First things first, you need a GameCube controller (we're assuming you've already got the Switch but you definitely need that, too). You can buy an original GameCube controller used if you don't have one already or look for third-party alternatives like this GameCube controller by Cippon.
The original wireless controller for the GameCube was known as the WaveBird. You can also use this version to play games on the Nintendo Switch.
The big question I'm sure you're asking yourself is, "Where do I plug this thing in at?"

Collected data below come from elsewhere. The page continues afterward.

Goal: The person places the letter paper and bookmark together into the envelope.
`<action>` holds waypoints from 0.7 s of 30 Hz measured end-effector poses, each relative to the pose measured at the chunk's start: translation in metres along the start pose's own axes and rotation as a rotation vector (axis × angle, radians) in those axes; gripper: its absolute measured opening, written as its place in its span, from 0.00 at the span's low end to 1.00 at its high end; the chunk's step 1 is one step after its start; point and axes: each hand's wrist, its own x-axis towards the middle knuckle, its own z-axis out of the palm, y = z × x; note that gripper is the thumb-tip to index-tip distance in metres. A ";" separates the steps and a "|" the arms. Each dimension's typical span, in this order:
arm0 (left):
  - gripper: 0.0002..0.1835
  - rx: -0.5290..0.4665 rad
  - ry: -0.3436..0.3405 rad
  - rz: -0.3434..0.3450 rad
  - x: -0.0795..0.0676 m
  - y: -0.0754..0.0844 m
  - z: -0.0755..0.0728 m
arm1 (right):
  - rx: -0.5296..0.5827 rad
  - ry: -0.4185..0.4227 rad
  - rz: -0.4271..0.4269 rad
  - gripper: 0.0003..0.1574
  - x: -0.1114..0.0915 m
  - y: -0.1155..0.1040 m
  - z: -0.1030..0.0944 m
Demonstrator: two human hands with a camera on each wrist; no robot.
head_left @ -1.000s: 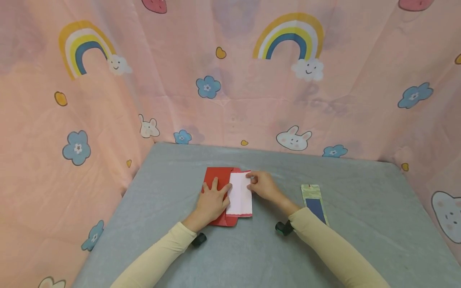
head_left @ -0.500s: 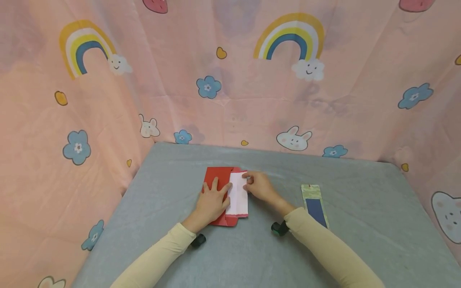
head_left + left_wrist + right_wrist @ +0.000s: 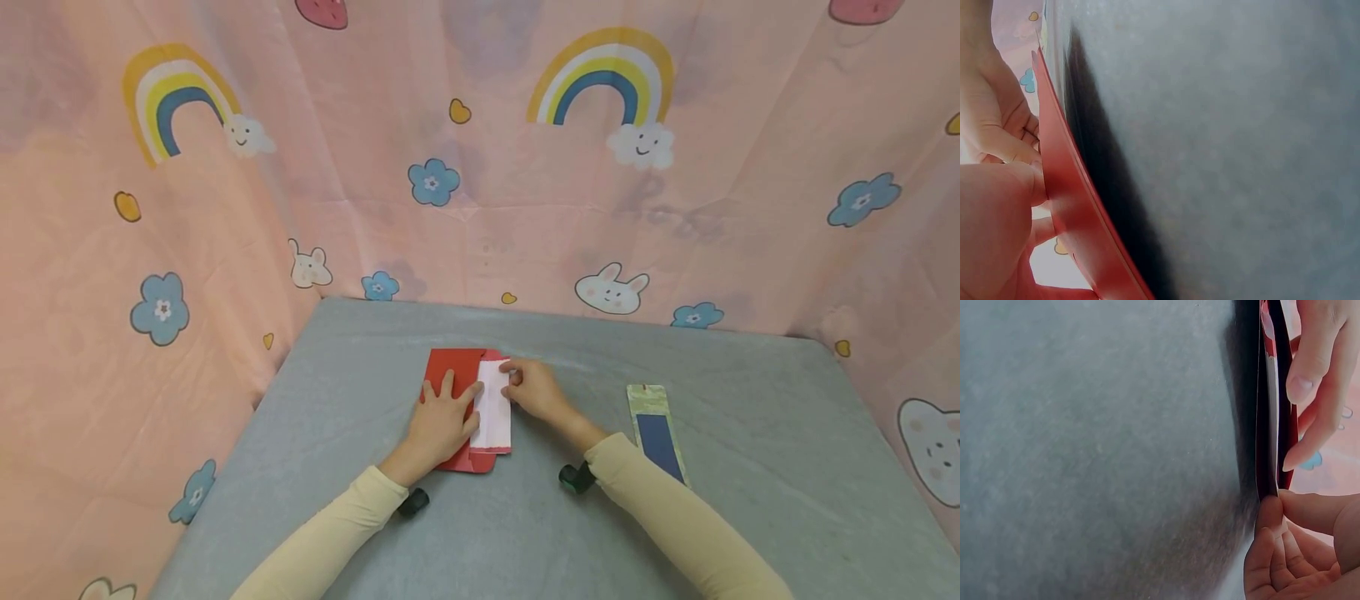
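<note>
A red envelope [image 3: 455, 362] lies on the grey table, its opening towards the right. My left hand [image 3: 437, 425] rests on it with fingers spread, the thumb and index finger by the opening's edge. A white paper with red edges [image 3: 492, 408] sticks out of that opening, its left part hidden inside. My right hand [image 3: 536, 392] pinches the paper's right edge. In the right wrist view the paper [image 3: 1273, 412] runs between the envelope's two red sides, with thumb and index finger of my right hand [image 3: 1297, 550] at its end.
A flat green-and-gold packet with a dark blue panel [image 3: 660, 442] lies to the right, partly behind my right sleeve [image 3: 682, 517]. A pink patterned curtain [image 3: 480, 233] rises behind the grey table [image 3: 495, 533].
My right hand has moved a little left with the white paper. Less of the paper shows outside the envelope. My left hand and the envelope have stayed in place.
</note>
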 end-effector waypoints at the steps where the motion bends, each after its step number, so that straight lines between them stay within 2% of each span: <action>1: 0.32 -0.003 0.000 -0.001 0.000 0.000 0.000 | 0.003 -0.001 -0.003 0.20 0.000 0.000 0.000; 21: 0.31 -0.012 0.006 0.005 0.000 -0.001 0.002 | -0.019 0.015 0.011 0.21 0.003 -0.006 0.011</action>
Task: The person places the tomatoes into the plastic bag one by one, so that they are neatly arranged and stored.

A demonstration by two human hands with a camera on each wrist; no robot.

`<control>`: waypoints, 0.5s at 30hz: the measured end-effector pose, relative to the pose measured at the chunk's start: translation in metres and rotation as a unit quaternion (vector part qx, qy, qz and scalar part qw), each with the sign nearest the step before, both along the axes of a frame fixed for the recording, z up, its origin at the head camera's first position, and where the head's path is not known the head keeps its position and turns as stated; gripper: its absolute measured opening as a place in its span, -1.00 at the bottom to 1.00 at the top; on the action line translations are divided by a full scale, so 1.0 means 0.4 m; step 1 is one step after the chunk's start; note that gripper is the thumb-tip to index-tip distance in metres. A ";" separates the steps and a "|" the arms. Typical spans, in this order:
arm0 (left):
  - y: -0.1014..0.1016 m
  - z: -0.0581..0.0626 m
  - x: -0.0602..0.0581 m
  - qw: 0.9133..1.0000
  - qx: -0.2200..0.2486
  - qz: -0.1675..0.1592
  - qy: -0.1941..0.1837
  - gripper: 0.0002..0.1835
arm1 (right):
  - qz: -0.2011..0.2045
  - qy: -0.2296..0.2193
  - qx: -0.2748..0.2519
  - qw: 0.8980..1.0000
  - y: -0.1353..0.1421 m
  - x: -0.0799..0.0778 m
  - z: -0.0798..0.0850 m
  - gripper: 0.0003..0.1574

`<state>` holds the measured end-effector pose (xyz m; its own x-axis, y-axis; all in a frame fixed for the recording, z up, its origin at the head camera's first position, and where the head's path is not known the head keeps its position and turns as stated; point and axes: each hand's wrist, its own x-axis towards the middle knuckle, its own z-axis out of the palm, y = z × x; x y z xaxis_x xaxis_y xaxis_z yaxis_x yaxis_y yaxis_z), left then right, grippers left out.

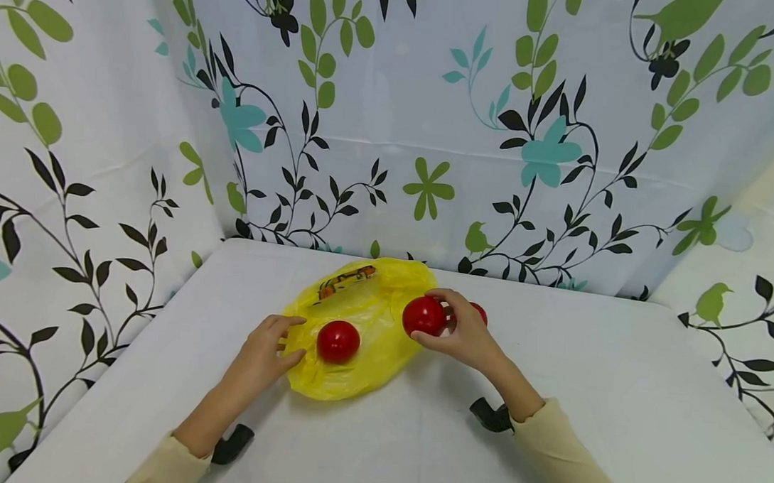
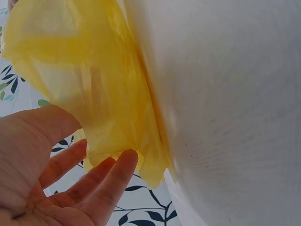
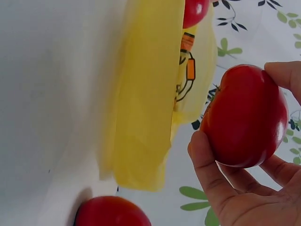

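Observation:
A yellow plastic bag [image 1: 383,355] lies spread on the white table, with an orange-and-black print on it. One tomato [image 1: 339,341] sits within the bag's mouth. My right hand [image 1: 463,333] grips a second tomato [image 3: 247,117] between thumb and fingers, above the bag's right edge. Partly hidden behind that hand, a third tomato [image 1: 479,313] rests on the table just right of the bag. My left hand [image 1: 264,351] is at the bag's left edge, its spread fingers touching the plastic [image 2: 108,94]; the film hides the thumb tip.
The white table [image 1: 587,362] extends around the bag. A patterned curtain [image 1: 391,128] with leaves and flowers hangs behind it and along both sides. Black curved pieces [image 1: 232,446] show under both wrists.

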<state>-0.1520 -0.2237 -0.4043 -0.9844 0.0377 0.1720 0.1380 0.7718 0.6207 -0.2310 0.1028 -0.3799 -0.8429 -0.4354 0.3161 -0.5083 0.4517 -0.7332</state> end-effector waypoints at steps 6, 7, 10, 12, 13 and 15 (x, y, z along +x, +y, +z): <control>0.003 -0.005 -0.001 1.000 0.001 -0.004 0.004 -0.47 | 0.004 -0.029 -0.003 1.000 -0.033 -0.008 -0.005 -0.14; 0.003 -0.006 -0.001 1.000 0.001 -0.003 0.003 -0.47 | 0.006 -0.030 -0.003 1.000 -0.038 -0.009 -0.006 -0.14; 0.001 -0.004 0.000 1.000 0.000 -0.004 0.002 -0.46 | 0.012 -0.030 -0.003 0.999 -0.052 -0.016 -0.008 -0.14; 0.000 -0.001 -0.001 1.000 -0.001 -0.003 0.002 -0.46 | 0.015 -0.028 -0.003 0.999 -0.062 -0.021 -0.006 -0.14; -0.001 -0.002 0.000 1.000 0.000 -0.003 0.002 -0.45 | 0.016 -0.029 -0.004 0.999 -0.067 -0.022 -0.006 -0.14; -0.002 -0.002 0.001 1.000 0.003 -0.003 -0.001 -0.45 | 0.014 -0.035 -0.003 0.999 -0.076 -0.026 -0.007 -0.15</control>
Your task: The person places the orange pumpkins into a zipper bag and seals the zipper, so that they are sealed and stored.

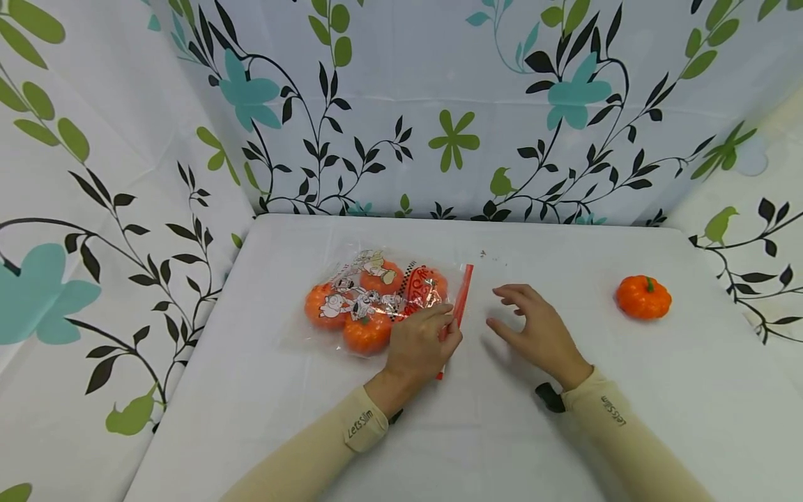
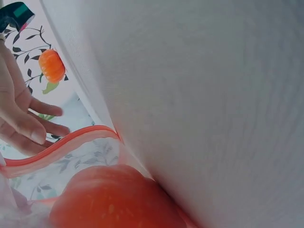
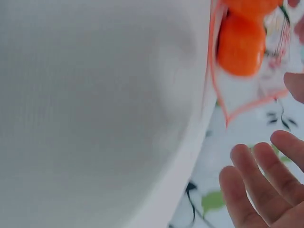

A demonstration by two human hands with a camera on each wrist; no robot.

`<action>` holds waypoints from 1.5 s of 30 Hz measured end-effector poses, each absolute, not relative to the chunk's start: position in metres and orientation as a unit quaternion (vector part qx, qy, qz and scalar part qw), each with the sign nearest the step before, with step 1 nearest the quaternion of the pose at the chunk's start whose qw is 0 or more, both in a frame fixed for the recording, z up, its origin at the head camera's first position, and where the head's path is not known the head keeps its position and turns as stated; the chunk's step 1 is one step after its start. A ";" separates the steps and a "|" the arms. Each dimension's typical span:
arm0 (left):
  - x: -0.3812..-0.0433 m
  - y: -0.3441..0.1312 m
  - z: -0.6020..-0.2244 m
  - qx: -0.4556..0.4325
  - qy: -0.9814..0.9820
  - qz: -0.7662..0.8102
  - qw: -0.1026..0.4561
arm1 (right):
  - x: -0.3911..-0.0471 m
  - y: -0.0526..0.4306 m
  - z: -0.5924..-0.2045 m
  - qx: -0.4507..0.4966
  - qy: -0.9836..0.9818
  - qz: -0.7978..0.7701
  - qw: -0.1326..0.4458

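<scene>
- The left hand (image 1: pixel 422 343) grips the clear bag (image 1: pixel 366 304) at its right-hand end, fingers bent over the plastic just beside the red strip (image 1: pixel 465 286) along the bag's edge
- The right hand (image 1: pixel 541 335) is released and holds nothing; its fingers are apart and slightly bent, and it hangs above the table (image 1: pixel 489 453) between the red strip and the loose pumpkin (image 1: pixel 643 298), with a shadow below it
- The clear bag lies on the table a little left of centre, its strip edge toward the right hand but not touching it
- Four orange pumpkins (image 1: pixel 368 335) sit together in the bag, the one at the right partly covered by red lettering (image 1: pixel 417 289)
- White cartoon figures are also printed on the plastic
- In the left wrist view the red strip arches upward, with one orange pumpkin close behind it
- The loose pumpkin, orange with a green stem, rests on the table at the right, well apart from the bag
- Beige sleeves (image 1: pixel 301 446) cover both arms, with dark writing near the cuffs
- White cloth (image 1: pixel 401 84) hangs behind the table, patterned with dark leaves, green birds and blue flowers
</scene>
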State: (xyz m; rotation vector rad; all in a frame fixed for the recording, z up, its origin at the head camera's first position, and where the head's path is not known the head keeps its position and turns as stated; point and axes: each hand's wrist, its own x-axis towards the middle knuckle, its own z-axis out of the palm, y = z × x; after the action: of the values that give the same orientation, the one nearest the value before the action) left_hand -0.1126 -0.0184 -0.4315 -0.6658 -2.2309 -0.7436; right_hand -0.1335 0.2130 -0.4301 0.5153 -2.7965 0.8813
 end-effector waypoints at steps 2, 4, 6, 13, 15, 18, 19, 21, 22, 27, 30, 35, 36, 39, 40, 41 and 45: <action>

Well, you don't. At least, not yet. You need a special adapter that converts GameCube controller input into a readable USB signal that the Switch can understand. There are plenty of adapters on the market but this GameCube controller to Switch adapter at Amazon also supports the Wii U and desktop PCs.
You can shop around for a different one but definitely check reviews before buying from a third-party. Make sure the adapter you buy is Nintendo Switch compatible.
Connecting everything should be straightforward but we'll break it down to be extra clear:
- Connect the adapter to the Nintendo Switch using an open USB port on the console.
- Connect the GameCube controller to the adapter.
- Set the adapter to Nintendo Switch mode.
At this point your controller should be detected and responsive to input. Try using it in a game that works with classic style controllers.
If something isn't working right, don't worry! We've been there before and we have a few tips to get you back on track and gaming within minutes. Here are the most common issues that occur when using a GameCube controller on the Switch.
No input from the GameCube controller
Double-check the check adapter settings and make sure it's set to Switch. If it is, unplug and replug all of the connected cables. You may need to test the controller on another console to make sure it's still working.
No response from the WaveBird
If your WaveBird isn't working, double-check to make sure the batteries are fresh. Verify the channel on the controller matches the receiver. Worst case, test it using another console or system.